Al tempo dell'Unione Sovietica, le concept car, in senso convenzionale non venivano realizzate. I costruttori creavano dei prototipi sperimentali, in cui venivano testate nuove tecnologie e le nuove soluzioni per un modello di serie.  Per questo la Lada Rapan, presentata al Salone di Parigi nel 1999, è considerata se non il primo concept Russo sicuramente fra i primi di AvtoVaz.

Lada Rapan

Pensata già elettrica

L'auto, a 4 posti è stata concepita come veicolo per grandi città o, comunque, aree dove l'uso di macchine con motori a combustione interna fosse limitato. Per questo è stata equipaggiata con un motore elettrico. In generale, il design era piuttosto avanzato, basato su una "piattaforma attiva" universale che poteva essere utilizzata come “base” per una serie di modelli.

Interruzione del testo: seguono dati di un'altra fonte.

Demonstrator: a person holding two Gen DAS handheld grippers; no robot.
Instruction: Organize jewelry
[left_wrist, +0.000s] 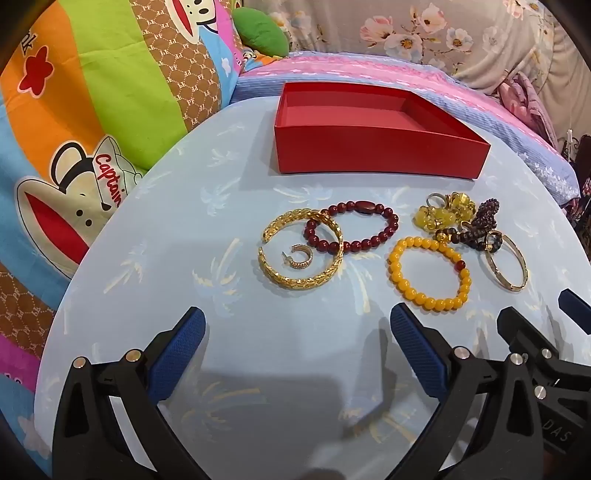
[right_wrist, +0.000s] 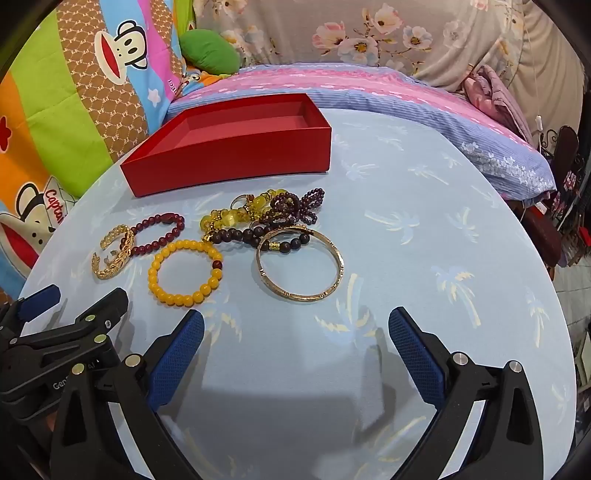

Racchiusa in un telaio in acciaio, sotto il pavimento della cabina, c'era una batteria ricaricabile a tre elementi al nichel-cadmio da 120 A/h. Il motore elettrico da 34 CV si trovava sopra l'asse anteriore che era anche quello di trazione. Alcuni dei componenti del sistema elettrico erano stati presi in prestito dall'auto compatta sperimentale "Oka", tutto il resto era nuovo.

Il nome da una conchiglia

La carrozzeria, in plastica, era caratterizzata da un gran numero di vetri e da un tetto panoramico, da qui il nome della vettura che deriva da un mollusco marino (il Rapano) la cui conchiglia assomiglia alla carrozzeria del concept. L'auto aveva le porte scorrevoli, il pavimento dell’abitacolo piatto e il volante si alzava e abbassava per agevolare l’ingresso del conducente, così come i sedili che erano girevoli, verso le portiere. 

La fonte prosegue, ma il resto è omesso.